(Exercise requirements): Below are the entries. Transcribe exactly the lines from the one with "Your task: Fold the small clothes" through the one with "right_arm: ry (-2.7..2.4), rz", ends included, and leave out all others.

-------- Data for the task --------

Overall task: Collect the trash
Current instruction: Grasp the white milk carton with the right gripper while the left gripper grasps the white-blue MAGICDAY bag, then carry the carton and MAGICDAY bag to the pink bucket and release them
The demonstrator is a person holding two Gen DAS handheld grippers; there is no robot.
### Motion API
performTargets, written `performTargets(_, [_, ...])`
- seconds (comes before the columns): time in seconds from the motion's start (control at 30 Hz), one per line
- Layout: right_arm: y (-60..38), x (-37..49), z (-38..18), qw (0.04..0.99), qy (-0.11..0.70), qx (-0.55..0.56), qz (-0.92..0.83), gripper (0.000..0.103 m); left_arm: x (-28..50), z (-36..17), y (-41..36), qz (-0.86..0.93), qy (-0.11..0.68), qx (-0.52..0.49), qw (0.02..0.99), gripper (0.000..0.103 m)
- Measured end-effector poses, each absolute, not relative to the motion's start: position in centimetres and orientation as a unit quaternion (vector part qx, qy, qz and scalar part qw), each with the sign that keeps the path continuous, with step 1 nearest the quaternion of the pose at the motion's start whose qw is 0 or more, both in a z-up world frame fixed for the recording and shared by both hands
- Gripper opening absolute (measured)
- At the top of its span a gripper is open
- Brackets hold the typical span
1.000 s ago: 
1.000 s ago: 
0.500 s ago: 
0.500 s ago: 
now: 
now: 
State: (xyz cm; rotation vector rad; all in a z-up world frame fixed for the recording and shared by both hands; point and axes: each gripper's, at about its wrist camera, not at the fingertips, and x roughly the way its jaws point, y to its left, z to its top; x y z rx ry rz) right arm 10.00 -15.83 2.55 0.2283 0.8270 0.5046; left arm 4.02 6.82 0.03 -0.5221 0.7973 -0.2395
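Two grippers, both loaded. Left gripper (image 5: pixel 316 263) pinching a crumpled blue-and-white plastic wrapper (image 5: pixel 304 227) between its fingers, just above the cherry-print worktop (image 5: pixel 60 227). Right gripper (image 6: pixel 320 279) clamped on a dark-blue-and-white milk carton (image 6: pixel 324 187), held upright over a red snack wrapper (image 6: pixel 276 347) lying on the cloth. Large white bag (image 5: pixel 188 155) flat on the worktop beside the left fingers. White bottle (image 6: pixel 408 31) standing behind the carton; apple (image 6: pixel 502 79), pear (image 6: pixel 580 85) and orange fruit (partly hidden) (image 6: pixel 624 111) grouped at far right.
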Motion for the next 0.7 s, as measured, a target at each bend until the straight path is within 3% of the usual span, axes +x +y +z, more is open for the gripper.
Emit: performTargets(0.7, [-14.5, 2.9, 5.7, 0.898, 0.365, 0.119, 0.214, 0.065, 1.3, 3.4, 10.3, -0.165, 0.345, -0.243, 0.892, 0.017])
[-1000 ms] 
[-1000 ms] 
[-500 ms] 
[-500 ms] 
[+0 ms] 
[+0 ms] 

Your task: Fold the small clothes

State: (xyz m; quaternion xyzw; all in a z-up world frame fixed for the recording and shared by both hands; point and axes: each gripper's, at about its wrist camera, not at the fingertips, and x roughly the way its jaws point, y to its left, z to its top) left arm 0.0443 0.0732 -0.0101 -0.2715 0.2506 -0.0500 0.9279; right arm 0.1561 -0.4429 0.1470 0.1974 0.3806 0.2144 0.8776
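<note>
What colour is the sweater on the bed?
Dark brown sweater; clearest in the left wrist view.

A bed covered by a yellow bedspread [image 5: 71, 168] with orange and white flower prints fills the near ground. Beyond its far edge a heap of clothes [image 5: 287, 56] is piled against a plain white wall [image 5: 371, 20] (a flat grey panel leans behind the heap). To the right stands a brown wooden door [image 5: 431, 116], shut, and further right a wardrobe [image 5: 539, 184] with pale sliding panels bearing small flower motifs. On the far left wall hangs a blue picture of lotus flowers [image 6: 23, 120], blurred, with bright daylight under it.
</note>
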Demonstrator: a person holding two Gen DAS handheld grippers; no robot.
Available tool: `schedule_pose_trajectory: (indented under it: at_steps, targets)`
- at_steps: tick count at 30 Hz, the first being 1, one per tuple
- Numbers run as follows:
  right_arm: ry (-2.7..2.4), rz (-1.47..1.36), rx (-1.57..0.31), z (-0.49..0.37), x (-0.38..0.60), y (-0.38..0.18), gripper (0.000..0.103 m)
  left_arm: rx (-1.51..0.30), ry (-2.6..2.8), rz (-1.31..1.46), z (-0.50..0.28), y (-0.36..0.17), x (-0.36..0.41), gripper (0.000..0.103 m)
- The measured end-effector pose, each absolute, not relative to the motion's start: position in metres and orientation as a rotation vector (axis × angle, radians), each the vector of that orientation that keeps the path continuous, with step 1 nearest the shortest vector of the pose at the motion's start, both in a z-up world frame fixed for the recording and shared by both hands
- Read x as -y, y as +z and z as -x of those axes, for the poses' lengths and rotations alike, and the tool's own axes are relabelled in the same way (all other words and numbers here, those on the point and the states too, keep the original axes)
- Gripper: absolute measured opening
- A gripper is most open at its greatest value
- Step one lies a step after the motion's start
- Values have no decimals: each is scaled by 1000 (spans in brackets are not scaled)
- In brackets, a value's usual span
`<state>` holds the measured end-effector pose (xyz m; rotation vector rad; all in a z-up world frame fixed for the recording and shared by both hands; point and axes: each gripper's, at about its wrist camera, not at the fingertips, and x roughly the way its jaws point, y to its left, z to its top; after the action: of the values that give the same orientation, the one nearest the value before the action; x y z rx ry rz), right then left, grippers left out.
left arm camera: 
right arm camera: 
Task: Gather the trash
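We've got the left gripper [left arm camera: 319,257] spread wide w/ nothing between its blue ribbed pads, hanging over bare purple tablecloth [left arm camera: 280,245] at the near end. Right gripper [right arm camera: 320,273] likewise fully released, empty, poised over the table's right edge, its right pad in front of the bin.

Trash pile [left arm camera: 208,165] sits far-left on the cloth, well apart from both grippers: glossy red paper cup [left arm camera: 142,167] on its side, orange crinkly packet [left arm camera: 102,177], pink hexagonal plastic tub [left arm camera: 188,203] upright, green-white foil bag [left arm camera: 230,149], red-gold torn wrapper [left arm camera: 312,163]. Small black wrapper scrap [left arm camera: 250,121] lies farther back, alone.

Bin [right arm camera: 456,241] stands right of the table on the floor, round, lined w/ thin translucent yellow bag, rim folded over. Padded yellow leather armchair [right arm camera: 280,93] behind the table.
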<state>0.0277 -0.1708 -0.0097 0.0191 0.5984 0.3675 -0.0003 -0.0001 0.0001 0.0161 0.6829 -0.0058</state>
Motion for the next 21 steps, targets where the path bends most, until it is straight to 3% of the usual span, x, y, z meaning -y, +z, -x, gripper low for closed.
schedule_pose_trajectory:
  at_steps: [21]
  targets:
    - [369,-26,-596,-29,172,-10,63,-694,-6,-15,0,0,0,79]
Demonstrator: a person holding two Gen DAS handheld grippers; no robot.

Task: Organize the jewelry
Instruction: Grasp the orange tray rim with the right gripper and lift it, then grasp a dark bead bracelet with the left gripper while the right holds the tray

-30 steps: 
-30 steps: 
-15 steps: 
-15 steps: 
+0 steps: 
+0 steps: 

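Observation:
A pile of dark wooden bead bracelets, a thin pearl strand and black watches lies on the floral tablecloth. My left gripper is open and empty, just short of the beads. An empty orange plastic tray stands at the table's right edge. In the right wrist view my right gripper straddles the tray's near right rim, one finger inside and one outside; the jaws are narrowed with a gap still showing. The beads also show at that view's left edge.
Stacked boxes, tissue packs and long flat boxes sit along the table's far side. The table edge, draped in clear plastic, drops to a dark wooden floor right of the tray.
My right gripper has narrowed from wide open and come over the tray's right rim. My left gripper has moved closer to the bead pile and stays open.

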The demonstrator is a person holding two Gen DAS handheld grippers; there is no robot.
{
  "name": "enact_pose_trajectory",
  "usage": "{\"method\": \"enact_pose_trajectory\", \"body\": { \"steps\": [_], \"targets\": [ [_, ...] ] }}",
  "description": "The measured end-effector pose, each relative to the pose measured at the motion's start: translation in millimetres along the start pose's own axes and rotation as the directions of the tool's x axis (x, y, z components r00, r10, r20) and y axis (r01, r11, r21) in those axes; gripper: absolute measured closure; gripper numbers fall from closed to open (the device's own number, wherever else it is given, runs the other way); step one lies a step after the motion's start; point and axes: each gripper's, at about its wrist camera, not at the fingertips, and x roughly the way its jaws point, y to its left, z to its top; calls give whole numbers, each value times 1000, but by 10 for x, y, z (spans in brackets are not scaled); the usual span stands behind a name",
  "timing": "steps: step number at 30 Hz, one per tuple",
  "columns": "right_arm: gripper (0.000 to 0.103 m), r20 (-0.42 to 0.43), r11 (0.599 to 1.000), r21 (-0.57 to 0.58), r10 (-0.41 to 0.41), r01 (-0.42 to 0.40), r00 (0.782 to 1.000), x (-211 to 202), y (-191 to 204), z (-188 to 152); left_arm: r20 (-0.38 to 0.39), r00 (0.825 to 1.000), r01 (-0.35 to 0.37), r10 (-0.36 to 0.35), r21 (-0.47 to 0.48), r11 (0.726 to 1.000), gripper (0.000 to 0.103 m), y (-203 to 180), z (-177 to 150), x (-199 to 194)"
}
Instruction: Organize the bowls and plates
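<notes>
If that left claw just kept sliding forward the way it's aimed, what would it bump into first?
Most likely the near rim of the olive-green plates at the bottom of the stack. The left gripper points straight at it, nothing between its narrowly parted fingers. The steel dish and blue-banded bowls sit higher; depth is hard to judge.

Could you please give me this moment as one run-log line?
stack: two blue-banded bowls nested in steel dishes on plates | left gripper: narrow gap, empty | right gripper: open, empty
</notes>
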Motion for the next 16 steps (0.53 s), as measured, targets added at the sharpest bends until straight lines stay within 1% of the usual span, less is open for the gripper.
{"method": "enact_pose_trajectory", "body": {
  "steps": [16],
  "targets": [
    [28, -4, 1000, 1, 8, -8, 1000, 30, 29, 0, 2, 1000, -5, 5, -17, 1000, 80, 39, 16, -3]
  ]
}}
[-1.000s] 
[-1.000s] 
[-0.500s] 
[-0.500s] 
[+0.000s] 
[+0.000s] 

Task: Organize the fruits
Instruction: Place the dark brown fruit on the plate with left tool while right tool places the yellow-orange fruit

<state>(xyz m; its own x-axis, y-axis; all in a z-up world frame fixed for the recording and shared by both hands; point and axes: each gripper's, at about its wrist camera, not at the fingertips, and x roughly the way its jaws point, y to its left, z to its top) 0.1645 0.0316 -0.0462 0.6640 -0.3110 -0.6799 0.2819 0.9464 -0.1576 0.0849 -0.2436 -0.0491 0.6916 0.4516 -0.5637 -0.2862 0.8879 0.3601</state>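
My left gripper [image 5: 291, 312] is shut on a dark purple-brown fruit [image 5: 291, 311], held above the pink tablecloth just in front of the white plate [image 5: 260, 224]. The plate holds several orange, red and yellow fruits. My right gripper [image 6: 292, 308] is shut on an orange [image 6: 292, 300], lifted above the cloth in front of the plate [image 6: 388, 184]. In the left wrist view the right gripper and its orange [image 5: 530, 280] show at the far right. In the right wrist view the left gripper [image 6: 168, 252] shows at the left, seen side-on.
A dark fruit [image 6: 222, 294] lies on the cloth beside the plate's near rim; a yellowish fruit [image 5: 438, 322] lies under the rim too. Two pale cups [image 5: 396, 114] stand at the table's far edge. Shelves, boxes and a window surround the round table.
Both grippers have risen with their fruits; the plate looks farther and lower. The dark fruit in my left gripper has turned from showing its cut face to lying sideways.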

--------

(Exercise response):
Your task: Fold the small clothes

State: (xyz m; quaternion xyzw; all in a z-up world frame fixed for the recording and shared by both hands; point and axes: each gripper's, at about its wrist camera, not at the fingertips, and x roughly the way its jaws point, y to its left, z to its top) left arm 0.0443 0.0732 -0.0101 -0.2715 0.2506 -0.0500 0.9279; right arm 0.1561 -0.4429 0.1470 0.1974 0.3806 0.2144 0.8776
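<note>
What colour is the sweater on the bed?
Dark brown sweater; clearest in the left wrist view.

A bed covered by a yellow bedspread [image 5: 71, 168] with orange and white flower prints fills the near ground. Beyond its far edge a heap of clothes [image 5: 287, 56] is piled against a plain white wall [image 5: 371, 20] (a flat grey panel leans behind the heap). To the right stands a brown wooden door [image 5: 431, 116], shut, and further right a wardrobe [image 5: 539, 184] with pale sliding panels bearing small flower motifs. On the far left wall hangs a blue picture of lotus flowers [image 6: 23, 120], blurred, with bright daylight under it.
</note>
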Demonstrator: a person holding two Gen DAS handheld grippers; no robot.
Available tool: `schedule_pose_trajectory: (indented under it: at_steps, targets)`
- at_steps: tick count at 30 Hz, the first being 1, one per tuple
- Numbers run as follows:
  right_arm: ry (-2.7..2.4), rz (-1.47..1.36), rx (-1.57..0.31), z (-0.49..0.37), x (-0.38..0.60), y (-0.38..0.18), gripper (0.000..0.103 m)

A complete answer has now been given to the exercise.